Zeitpunkte
Da sich nunmehr der Anfang des Zweiten Weltkrieges – nach dem Erinnerungswust des Ersten – zum 75sten Male jährt, und die Fernsehprogramme sich in der Präsentation von mehr oder weniger authentischen Zeitzeugen zu übertreffen suchen, stelle ich mir die Frage, wie mir wichtige Zeitpunkte unserer Generation meinerseits in Erinnerung geblieben sind.
1945: Kriegsende in Heepen bei Bielefeld: “Heff ju schocklett”, erinnere ich mich, sagten wir etwa 8-10jährigen zu den ersten amerikanischen Soldaten, Neger waren es (heute sagt man Schwarze). Und sie rückten die Schokolade heraus.
1961: Mauerbau (“Niemand hat die Absicht…”) hat mich informativ nicht erreicht…
1963: Kennedymord: Sass im Würzburger Bürgerspital, trank einen Schoppen und war mit einem kleinen Flirt beschäftigt. Doch den Schock darüber, dass da ein weltgeschichtliches Ereignis passiert war, den fühlte man.
1977: Schleyer, RAF: das hat mich auch quasi nicht wirklich erreicht. Man war mit anderem beschäftigt (Aufbau Völklingen etc.) und nahm das nur am Rande wahr.
1989: die “Wende“: sass mit einer Freundin im Auto und fuhr in den Schwarzwald. Hatte zwar das Gefühl, nun in Berlin sein zu müssen, aber es war schon so: hatte andere Pläne.

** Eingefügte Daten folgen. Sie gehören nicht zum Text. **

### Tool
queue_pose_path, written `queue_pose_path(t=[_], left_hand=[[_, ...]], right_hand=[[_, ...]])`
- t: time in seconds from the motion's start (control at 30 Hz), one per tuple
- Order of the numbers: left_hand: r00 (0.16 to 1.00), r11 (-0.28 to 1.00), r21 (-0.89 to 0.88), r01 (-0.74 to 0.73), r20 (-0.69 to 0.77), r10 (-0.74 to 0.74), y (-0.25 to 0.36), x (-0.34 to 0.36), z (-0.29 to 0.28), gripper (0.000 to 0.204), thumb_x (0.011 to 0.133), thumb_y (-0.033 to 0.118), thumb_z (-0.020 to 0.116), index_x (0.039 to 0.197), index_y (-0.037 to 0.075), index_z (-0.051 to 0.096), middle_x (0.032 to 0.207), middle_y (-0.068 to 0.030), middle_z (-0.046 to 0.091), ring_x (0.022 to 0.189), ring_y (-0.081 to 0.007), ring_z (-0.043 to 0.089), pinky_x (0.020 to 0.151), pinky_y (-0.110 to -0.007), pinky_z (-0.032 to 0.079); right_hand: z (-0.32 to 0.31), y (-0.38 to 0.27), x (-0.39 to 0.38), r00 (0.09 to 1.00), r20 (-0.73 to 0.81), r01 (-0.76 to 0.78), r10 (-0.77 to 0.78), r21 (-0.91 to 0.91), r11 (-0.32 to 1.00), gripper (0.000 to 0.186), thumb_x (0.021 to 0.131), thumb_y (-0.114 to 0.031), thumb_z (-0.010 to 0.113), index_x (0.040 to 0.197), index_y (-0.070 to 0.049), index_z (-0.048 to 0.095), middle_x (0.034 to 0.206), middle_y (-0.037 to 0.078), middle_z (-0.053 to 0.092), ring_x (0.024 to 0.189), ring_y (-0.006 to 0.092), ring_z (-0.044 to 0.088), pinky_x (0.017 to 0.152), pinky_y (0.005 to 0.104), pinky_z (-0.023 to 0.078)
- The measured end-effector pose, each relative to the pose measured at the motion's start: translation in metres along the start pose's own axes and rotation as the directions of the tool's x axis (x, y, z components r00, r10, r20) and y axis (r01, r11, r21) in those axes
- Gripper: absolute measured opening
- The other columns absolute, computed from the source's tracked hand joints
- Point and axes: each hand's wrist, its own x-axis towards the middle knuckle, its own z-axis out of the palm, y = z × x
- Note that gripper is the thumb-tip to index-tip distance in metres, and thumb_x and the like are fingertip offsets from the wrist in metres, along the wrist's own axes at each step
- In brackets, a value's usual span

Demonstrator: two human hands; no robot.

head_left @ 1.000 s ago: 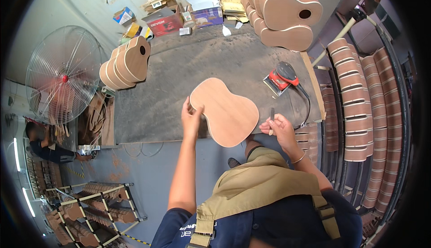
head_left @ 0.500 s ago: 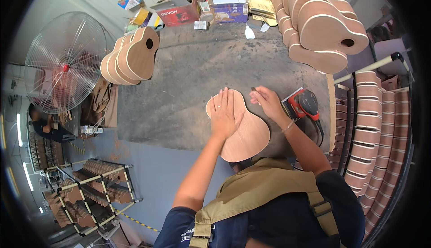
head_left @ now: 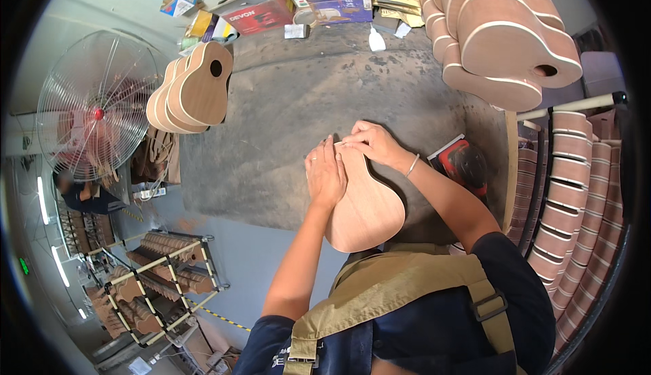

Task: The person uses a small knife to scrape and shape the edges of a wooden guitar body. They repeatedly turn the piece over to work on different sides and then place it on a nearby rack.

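A small guitar body [head_left: 369, 215] of bare light-brown wood lies on the dark workbench, its wide end reaching past the near edge toward me. My left hand [head_left: 326, 177] lies flat over its left side near the narrow end, fingers stretched out. At the narrow end's far edge, my right hand [head_left: 375, 144] presses with its fingers bent and closed together. Whatever is inside that grip is hidden. To the right of the right forearm, a red and black power sander [head_left: 463, 165] rests on the bench.
Stacked guitar bodies stand at the bench's far left [head_left: 203, 83] and far right [head_left: 502, 43]. Boxes [head_left: 261, 15] and a white bottle [head_left: 376, 38] line the back. A large fan [head_left: 98, 114] is at left; a rack of curved wooden parts [head_left: 568, 192] borders the right.
My right hand has moved left onto the body's narrow end; a small dark piece showed at its fingertips before. The body has turned slightly, and my left hand has shifted a little left and down.
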Motion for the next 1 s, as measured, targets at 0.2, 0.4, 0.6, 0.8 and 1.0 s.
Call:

2001: Nine-Eleven. Ich war in einem Supermarkt einkaufen. Schaltete beim Rausfahren das Autoradio ein, und dann: die Wucht der Nachricht war immens. Man dachte – das gibt’s doch nicht! New York, die Türme, die Toten – war ja selbst dort oben gesessen im “Windows of the World” und jetzt sollten die nicht mehr da sein? Dann die Bilder im Fernsehen; es drängt sich im Nachhinein der Eindruck auf, dass es hier erstmals Bilder waren, die die eigentlichen Nachrichten übertrugen. Früher war es das gedruckte Wort, irgendwie distanzierter, und jetzt: man war nun “irgendwie” direkt dabei.
Und eigentlich kam danach nichts mehr…
Fazit: je mehr Bilder, desto tiefer die Erinnerung (?). Wie hätten denn unsere Eltern den Beginn des Zweiten Weltkrieges reflektier? Man weiss es nicht, aber es ging ja um Leben oder Tod, daher sicher intensiver als man denkt… Und eine manipulierte und manipulierende Wochenschau gab es ja schon.